Das systematische Geschäft von und mit den Migranten, wie es etwa in England oder Amerika längst erfolgreich gang und gäbe ist, findet in Österreich einstweilen nur vereinzelt (Naschmarkt, Brunnenmarkt) und selten strategisch durchmischt statt. „Multikulturelles Marketing steckt hierzulande noch in den Kinderschuhen“, bemerkt dazu Reinhard Winiwarter, Geschäftsführer der Standort Marketing Agentur.

Mehr differenzieren

Multikulturelle Marketingkonzepte sollten vor allem in jenen Einzugsgebieten ein Thema sein, die über eine hohe ethnische Vielfalt verfügen. „Da wird längst nicht das Maximum herausgeholt. Eine größere Differenzierung in der Kundenansprache wäre notwendig, um die verschiedenen ethnischen Gruppen besser zu berücksichtigen“, empfiehlt Winiwarter.

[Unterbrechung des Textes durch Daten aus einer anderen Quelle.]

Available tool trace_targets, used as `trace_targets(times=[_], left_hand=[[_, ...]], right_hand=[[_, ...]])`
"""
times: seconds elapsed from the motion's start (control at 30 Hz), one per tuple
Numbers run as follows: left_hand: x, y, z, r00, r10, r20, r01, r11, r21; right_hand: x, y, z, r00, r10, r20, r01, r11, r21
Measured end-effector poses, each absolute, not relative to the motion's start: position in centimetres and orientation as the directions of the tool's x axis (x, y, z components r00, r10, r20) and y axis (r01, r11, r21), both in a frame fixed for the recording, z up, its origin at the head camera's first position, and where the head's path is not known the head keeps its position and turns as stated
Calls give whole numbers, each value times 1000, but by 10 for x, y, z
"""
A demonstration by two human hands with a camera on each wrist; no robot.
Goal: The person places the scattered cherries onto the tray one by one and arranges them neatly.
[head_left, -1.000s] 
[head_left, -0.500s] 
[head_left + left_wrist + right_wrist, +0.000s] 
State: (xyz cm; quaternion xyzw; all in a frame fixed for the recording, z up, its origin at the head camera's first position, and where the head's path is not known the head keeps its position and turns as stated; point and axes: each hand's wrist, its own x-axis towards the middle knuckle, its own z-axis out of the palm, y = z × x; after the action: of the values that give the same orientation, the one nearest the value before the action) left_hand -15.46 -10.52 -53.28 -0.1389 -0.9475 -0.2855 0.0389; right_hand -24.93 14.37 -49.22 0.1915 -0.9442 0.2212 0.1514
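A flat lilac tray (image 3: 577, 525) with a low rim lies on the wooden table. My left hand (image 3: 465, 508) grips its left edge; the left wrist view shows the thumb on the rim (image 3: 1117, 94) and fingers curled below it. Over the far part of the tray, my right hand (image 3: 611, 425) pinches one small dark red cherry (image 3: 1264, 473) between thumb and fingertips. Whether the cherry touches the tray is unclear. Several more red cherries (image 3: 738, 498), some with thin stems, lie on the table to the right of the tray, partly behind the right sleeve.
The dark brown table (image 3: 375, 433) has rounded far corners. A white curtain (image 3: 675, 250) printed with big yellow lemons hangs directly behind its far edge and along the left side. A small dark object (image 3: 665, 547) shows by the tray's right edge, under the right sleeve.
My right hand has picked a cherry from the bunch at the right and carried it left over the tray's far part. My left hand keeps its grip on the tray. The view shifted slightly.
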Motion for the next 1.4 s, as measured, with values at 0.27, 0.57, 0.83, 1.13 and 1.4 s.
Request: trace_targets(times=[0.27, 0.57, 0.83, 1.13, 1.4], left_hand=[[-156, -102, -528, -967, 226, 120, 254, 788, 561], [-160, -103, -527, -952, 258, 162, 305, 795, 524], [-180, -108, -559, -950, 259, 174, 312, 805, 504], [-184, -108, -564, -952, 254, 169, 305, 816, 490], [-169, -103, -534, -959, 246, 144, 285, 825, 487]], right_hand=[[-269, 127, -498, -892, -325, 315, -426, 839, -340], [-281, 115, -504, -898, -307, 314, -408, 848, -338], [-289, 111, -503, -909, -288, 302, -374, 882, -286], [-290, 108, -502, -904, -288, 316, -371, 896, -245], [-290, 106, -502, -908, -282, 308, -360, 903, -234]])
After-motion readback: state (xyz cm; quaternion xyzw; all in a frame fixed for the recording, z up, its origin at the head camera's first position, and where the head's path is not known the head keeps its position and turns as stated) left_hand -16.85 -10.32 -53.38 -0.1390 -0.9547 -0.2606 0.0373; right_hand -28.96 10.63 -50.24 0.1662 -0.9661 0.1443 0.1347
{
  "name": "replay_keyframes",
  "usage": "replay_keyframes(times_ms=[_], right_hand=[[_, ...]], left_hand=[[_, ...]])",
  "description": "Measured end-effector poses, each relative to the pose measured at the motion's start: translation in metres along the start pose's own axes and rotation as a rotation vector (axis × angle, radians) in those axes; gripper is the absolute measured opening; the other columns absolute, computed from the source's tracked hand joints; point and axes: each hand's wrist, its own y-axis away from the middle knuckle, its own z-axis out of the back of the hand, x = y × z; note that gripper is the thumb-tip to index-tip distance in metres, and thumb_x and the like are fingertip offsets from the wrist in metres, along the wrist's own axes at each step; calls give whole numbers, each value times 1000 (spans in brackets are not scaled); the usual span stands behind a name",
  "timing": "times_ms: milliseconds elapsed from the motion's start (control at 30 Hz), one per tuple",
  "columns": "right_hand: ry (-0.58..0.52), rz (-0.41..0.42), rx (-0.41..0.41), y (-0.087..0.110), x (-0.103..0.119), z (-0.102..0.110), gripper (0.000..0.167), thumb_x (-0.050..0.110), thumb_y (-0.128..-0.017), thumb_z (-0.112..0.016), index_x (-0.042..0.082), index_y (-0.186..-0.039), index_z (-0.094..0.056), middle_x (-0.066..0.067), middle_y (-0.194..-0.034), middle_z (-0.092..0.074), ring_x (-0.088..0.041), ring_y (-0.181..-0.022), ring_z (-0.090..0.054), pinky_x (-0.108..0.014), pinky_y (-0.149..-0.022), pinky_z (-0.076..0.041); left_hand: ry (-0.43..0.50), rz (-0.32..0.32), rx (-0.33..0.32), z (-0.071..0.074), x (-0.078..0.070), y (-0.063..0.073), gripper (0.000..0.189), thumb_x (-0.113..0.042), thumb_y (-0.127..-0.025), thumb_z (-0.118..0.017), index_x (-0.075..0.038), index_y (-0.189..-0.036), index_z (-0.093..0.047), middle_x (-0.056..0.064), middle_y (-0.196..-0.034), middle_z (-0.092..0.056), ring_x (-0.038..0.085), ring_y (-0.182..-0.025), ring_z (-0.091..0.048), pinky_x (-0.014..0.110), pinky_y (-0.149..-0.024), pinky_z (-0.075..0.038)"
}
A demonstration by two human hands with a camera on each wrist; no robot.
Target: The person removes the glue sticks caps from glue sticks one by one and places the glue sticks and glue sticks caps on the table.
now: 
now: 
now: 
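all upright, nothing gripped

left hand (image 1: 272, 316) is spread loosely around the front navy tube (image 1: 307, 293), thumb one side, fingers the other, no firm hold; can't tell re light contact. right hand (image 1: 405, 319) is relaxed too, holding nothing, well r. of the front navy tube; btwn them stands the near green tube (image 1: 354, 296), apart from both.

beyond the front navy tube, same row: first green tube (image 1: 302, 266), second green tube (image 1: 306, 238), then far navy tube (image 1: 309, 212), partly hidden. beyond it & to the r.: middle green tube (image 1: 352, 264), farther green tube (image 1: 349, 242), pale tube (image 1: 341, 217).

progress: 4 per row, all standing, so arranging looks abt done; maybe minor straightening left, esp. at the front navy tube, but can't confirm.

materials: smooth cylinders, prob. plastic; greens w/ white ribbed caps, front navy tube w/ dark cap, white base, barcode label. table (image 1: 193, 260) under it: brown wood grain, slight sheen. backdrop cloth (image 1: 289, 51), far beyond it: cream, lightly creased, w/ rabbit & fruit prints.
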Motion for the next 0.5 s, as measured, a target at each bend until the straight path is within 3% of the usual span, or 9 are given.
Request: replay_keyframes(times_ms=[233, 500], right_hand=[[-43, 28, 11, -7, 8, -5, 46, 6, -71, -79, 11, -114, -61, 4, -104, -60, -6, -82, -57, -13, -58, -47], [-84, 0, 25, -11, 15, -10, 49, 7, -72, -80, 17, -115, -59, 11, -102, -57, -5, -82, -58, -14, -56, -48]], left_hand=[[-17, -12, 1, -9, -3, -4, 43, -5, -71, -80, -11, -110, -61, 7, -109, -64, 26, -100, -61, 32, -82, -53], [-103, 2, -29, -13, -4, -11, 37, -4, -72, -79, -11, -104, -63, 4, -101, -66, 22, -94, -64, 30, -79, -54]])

Bei Shoppingzentren etwa sei es das Um und Auf, einen Mietermix zu schaffen, der die ethnischen Realitäten der lokalen Umgebung widerspiegelt. „Je mehr sich ein Einkaufszentrum durch lokale Mieter an sein unmittelbares Einzugsgebiet anpasst, desto höher sind die Akzeptanz, der Anteil der regelmäßigen, täglichen Besucher und die Funktion des Zentrums als sozialer Treffpunkt“, erklärt der Marketingexperte und führt die Lugner City im 15.Bezirk als positives Beispiel an. Hier habe man es – im Laufe der Jahre – verstanden, das Thema Migration aus Marketingsicht positiv zu besetzen, sei es mit indischen Neujahrsfesten, türkischen und ungarischen Wochen oder mit einem achtzackigen Brunnen in Anlehnung an ein Motiv der islamischen Baukunst.

„Das zum Teil deutlich unterschiedliche Konsumverhalten von Bevölkerungsgruppen hat natürlich Auswirkungen auf den Branchenmix in einem Zentrum. Dieser Mix muss folglich angepasst werden“, betont auch Wolfgang Richter. Für den Geschäftsführer von RegioPlan Consulting haben Migrationen, als wesentlicher Bestandteil der Bevölkerungsentwicklung, generell weitreichende Konsequenzen für die Einzelhandelsentwicklung.

Einzugsgebiet prüfen

„Eine Standortwahl – etwa für ein Einkaufszentrum– ist eine langfristige und kaum mehr korrigierbare, teure Entscheidung. Sie muss gut abgesichert werden, indem sie sich nicht nur auf den derzeitigen Stand der Umsatzpotenziale im Einzugsgebiet stützt, sondern auch die zukünftige Entwicklung berücksichtigt“, erklärt Richter. Schließlich könne es passieren, dass im Einzugsgebiet eines Zentrums innerhalb von zehn Jahren massiv Kaufkraft verloren geht. Weil Personen im Einzugsgebiet wegziehen oder die Kaufkraft durch eine andere Bevölkerungszusammensetzung sinkt. Oder weil Leute dazukommen – und mehr Geld zum Shoppen da ist.